Versuchen Sie, über Ihre Gedanken so zu sprechen, dass klar wird, dass es sich nicht um eine Wahrheit handelt, sondern um Ihre Wahrnehmung. Sie können zum Beispiel den Satz: Das klappt doch eh nicht! umwandeln in: Ich befürchte, dass es nicht klappt! Damit erinnern Sie sich selbst daran, dass Sie hier eine Befürchtung äußern, die Sie über die Zukunft haben, und identifizieren sich nicht sofort mit der Befürchtung. Sie drücken auch aus, dass Sie sich irren könnten. Und damit befreien Sie sich vom Zwang, ihren Gedanken uneingeschränkt glauben zu müssen.

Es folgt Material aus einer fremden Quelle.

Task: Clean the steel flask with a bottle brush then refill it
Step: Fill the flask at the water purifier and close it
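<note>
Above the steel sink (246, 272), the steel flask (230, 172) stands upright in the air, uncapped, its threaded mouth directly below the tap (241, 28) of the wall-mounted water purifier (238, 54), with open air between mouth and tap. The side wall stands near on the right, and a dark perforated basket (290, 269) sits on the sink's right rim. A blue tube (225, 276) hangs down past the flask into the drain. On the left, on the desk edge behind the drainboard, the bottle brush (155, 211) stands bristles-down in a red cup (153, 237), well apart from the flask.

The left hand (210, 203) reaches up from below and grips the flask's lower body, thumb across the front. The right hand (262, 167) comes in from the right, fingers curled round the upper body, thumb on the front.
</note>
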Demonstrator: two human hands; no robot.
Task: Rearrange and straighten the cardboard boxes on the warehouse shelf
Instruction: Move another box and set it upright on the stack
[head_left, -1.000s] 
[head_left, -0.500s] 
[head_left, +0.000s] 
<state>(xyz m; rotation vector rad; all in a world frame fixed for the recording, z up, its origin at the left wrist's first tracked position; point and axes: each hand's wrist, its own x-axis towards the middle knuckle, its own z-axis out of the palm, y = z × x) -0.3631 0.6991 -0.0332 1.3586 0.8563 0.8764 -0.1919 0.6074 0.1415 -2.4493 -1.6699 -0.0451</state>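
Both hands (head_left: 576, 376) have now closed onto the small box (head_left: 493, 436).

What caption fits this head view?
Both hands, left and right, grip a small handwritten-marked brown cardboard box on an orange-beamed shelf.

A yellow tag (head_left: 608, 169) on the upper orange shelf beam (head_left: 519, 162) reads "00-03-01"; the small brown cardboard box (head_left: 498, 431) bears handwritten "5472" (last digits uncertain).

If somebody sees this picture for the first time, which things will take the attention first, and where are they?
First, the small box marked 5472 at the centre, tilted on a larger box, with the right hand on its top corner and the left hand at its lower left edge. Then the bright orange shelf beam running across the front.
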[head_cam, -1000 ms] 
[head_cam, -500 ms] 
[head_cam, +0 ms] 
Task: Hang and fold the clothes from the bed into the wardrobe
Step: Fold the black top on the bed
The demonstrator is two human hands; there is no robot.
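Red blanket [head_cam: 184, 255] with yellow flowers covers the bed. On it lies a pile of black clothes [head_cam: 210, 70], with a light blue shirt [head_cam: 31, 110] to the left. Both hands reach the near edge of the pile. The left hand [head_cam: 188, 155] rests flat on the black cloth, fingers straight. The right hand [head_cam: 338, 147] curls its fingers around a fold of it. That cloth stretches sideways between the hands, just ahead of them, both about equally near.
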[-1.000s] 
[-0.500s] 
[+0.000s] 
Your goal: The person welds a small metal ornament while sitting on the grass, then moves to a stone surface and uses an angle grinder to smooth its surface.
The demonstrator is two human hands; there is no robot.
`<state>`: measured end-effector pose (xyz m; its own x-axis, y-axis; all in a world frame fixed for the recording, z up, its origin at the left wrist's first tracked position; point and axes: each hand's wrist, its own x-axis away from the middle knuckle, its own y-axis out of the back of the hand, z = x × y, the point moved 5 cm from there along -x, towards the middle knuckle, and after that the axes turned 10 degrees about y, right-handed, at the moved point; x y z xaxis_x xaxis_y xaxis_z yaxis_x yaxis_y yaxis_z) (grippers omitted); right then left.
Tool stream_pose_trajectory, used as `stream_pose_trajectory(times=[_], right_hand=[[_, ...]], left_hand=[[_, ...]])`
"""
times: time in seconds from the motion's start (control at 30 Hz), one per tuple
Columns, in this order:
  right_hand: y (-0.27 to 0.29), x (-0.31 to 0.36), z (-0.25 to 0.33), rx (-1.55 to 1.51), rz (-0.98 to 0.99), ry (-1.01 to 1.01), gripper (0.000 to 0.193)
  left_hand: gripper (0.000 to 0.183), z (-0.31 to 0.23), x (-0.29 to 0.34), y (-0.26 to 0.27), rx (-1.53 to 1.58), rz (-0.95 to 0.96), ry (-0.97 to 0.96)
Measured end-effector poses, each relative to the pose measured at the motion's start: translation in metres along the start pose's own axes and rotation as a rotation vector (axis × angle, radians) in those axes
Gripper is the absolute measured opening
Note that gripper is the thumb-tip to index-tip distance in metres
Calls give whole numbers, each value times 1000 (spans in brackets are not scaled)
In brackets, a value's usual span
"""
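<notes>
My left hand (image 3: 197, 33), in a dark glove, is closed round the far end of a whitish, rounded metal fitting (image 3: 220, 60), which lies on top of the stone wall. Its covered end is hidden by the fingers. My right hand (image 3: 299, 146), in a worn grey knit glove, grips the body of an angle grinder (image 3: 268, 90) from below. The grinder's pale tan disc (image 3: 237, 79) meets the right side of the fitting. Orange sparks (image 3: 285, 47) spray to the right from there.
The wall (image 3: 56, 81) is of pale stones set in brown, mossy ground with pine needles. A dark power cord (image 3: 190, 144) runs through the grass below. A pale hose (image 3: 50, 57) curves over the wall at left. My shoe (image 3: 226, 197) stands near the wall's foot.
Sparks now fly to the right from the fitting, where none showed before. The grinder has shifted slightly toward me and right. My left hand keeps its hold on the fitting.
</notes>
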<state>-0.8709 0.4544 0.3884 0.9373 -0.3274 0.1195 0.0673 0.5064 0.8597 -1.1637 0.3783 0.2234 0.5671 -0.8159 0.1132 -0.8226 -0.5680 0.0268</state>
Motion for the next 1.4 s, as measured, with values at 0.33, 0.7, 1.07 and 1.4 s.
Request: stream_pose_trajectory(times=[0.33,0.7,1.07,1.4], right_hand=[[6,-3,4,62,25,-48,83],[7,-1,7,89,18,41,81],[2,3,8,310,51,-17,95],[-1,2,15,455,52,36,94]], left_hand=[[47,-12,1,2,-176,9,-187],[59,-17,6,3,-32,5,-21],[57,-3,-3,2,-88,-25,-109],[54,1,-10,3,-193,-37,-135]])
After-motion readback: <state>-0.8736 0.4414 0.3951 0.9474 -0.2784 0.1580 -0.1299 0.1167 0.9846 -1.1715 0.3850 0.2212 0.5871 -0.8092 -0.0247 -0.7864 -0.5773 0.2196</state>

Kognitive Defusion beinhaltet noch viel mehr als dieses Beispiel zeigen kann. Diese Strategie ist nicht leicht umsetzbar, weil sie gegen einen mächtigen Gegner antritt: Die Macht der Gewohnheit. Deshalb muss sie geduldig geübt werden. Aber wenn Sie unter belastendem Grübeln sehr leiden, lohnt es sich, dranzubleiben. Erste Hilfe: Ersetzen Sie Gedanken, die mit „ich bin“ beginnen, mit „Ich denke, dass …“. Tun Sie ab und zu mal das Gegenteil dessen, was Sie denken. Fragen Sie sich: „Was wäre, wenn ich Recht hätte? Was müsste ich dann tun, um mich glücklicher zu fühlen?“. Probieren Sie das anschließend aus. Versuchen Sie, neue Erfahrungen zu machen und den Moment stärker wahrzunehmen: Gerüche, Geräusche, den Blick aus dem Fenster.
Kognitive Defusion ist eine Strategie, die im Rahmen der Akzeptanz- und Commitment-Therapie (ACT) eingesetzt wird. ACT arbeitet mit Übungen zur Selbstakzeptanz, Achtsamkeit und Handlungsabsichten. Die Wirksamkeit dieser Therapie ist für unterschiedliche Störungen belegt.